L’isolamento fiduciario, spiegano, ha permesso di "fotografare in maniera più chiara la situazione delle persone che arrivano dalla rotta e che negli anni precedenti tendevano a non fermarsi a Trieste nel sistema di accoglienza". Emerge così che se il Pakistan è la nazionalità più rappresentata (così come nel sistema di accoglienza), circa il 34% delle 2034 persone è di nazionalità afghana (che invece rappresenta meno del 10% delle persone in accoglienza). Vi è anche una buona rappresentanza di cittadini iraniani e siriani, quasi del tutto assenti nel sistema di accoglienza. Le persone in isolamento sono anche mediamente più giovani (con più del 50% delle persone che sono nella fascia 18-25 contro il 32% in accoglienza). "Permane elevata la preoccupazione per la condizioni psico-fisiche delle persone che attraversano la rotta balcanica e per le violenze fisiche, anche efferate, e psicologiche, - spiegano - che subiscono durante l’attraversamento di molti paesi e il viaggio e nelle “riammissioni a catena” fino alla Bosnia dove finiscono coloro cui è stata negato l’accesso alla protezione nella Ue trovandosi in campi in condizioni inumani e degradanti o rimanendo persino fuori dai campi stessi senza alcuna assistenza".
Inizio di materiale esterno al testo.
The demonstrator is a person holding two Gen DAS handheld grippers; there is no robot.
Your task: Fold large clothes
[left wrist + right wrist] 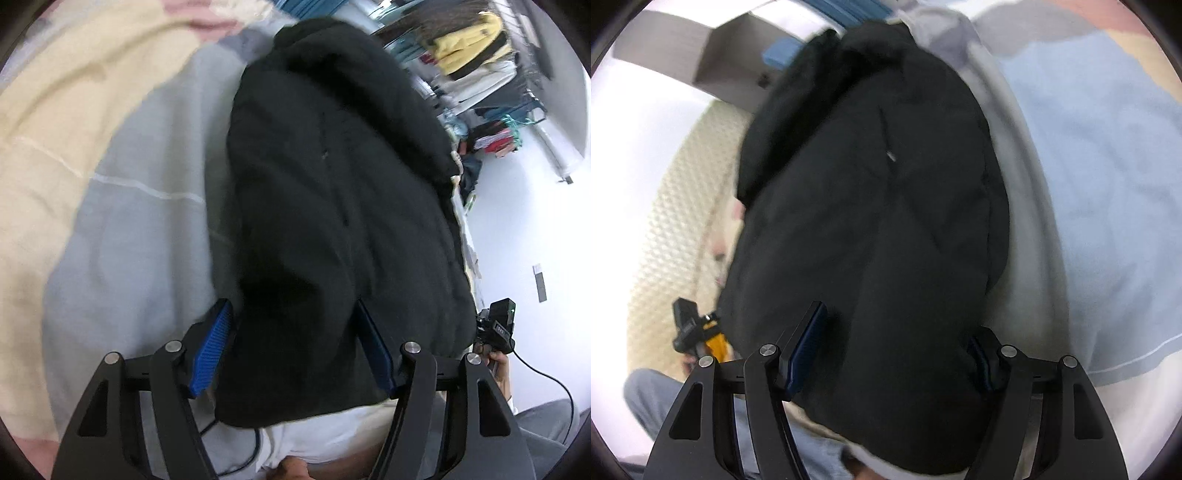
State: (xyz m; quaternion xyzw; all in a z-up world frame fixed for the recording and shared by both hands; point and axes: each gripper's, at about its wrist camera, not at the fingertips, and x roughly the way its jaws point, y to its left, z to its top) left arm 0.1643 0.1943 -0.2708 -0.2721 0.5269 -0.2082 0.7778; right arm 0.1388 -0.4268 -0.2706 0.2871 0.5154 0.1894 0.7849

Under35 circa l’85% delle persone accolte
Tra le nuove accoglienze il report segnala anche 15 nuovi nati e 39 inserimenti di ex minori stranieri non accompagnata. "Le nuove nascite - commentano gli osservatori - possono essere sicuramente considerati indicatori di una tendenza alla stanzialità da parte dei nuclei familiari presenti (che rappresentano circa un terzo delle persone in accoglienza a Trieste), che potrebbe venir rafforzata da specifiche politiche rivolte alle famiglie". Inoltre circa l’85% delle persone accolte a Trieste è under35 (e approssimativamente il 60% è nella fascia 18-35). Discorso a parte meritano gli ex Msna che partono generalmente con un percorso di integrazione già almeno in parte avviato nelle comunità per minori e quindi, in prospettiva, potranno avere un percorso in parte facilitato e più agevolmente rimanere sul territorio.